Does the alkaline diet really work?
In order to answer that question, first we need to ask ourselves this:
1. What exactly do we mean by “alkaline diet”?
2. How do we define or determine what it means for it to “work”?
So let’s take those two things one at a time.
The alkaline diet is a diet designed to “alkalize” the body. The goal of alkalizing is to promote the slightly alkaline state in which the body operates best. To reach this goal, the alkaline diet promotes eating larger amounts of fruits and vegetables, and fewer meats and certain other foods. Many alkaline “experts” recommend about 80% alkaline foods and 20% acidic foods. The bottom line for most people is that the diet usually entails a lot more fruits and veggies, and a lot less meats and dairy.
There is evidence that eating an acid-producing diet can lead to many health problems, including osteoporosis and cancer. The alkaline diet, then, has the goal of being the logical opposite of an acid-producing diet.
If too much acid can cause stomach and esophageal cancer or osteoporosis, than one might reach the logical conclusion that the alkaline diet would drastically reduce the chances of the same.
While many people follow the alkaline diet for these reasons, many others follow the diet for the same reasons most of us follow any diet:
To be healthy and lose weight.
So can the alkaline diet, as defined above, help you accomplish these goals?
Will eating less meat and dairy reduce your risks of some cancers? Yes. There is evidence that high consumption of meat in the U.S. contributes to the prevalence of colon cancer.

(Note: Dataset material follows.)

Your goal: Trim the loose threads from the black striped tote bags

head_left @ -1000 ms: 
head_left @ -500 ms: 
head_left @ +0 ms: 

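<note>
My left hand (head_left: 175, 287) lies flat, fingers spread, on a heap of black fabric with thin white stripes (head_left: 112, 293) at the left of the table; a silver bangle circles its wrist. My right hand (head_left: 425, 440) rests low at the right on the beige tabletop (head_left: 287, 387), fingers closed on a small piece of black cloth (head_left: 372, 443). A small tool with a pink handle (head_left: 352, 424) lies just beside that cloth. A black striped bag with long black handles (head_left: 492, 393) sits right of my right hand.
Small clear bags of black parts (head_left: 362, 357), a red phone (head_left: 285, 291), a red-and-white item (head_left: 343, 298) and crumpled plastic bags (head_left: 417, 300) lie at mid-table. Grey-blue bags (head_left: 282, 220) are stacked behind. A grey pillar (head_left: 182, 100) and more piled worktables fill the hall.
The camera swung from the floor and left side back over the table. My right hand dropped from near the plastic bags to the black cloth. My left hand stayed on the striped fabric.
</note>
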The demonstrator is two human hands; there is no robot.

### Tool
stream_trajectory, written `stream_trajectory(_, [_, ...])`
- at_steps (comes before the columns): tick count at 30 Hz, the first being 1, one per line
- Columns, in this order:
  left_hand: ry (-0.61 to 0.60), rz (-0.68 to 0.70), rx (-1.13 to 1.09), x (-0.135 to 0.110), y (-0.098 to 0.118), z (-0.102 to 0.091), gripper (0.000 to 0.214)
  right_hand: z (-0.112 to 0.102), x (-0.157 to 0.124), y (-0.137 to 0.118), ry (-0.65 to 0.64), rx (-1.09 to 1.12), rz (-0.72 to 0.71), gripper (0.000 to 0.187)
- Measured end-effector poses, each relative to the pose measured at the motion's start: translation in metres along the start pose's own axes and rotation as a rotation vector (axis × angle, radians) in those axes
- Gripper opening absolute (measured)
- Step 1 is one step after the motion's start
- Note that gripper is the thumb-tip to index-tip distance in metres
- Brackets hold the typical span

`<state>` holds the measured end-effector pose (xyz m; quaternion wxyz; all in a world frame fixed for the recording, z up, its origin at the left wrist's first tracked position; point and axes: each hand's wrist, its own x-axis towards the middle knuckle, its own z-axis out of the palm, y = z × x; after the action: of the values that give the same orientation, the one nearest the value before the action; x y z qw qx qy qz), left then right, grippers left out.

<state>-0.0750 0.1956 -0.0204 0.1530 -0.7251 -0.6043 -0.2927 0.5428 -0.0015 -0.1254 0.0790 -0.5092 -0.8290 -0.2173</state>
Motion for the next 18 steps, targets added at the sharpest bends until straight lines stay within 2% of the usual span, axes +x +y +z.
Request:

Will devoting a larger portion of your diet to fruits and vegetables help you to lose weight and feel healthier, and reduce your risk of certain cancers? Again, the answer has to be “yes”. Many organic fruits and vegetables are good alkalizing foods and show promise in numerous other areas of health. And when re-balancing your diet in a way similar to that which is promoted by the alkaline diet, you almost cannot help but lose weight. Most people fall to a healthier weight naturally over time when they make the change.
So from our perspective, the answer has to be “yes”. The alkaline diet, and the process of alkalizing, does indeed “work” in the ways we expect it to.
One key thing to understand though, is that just because a food is considered “acidic” doesn’t mean that it produces acid in the body. A good example of this is citrus: a lemon is acidic, but when metabolized by the body it has an alkalizing effect. So don’t make the mistake of avoiding citrus or some other foods that may be considered “acidic”. Instead, focus on result that the food produces in the body.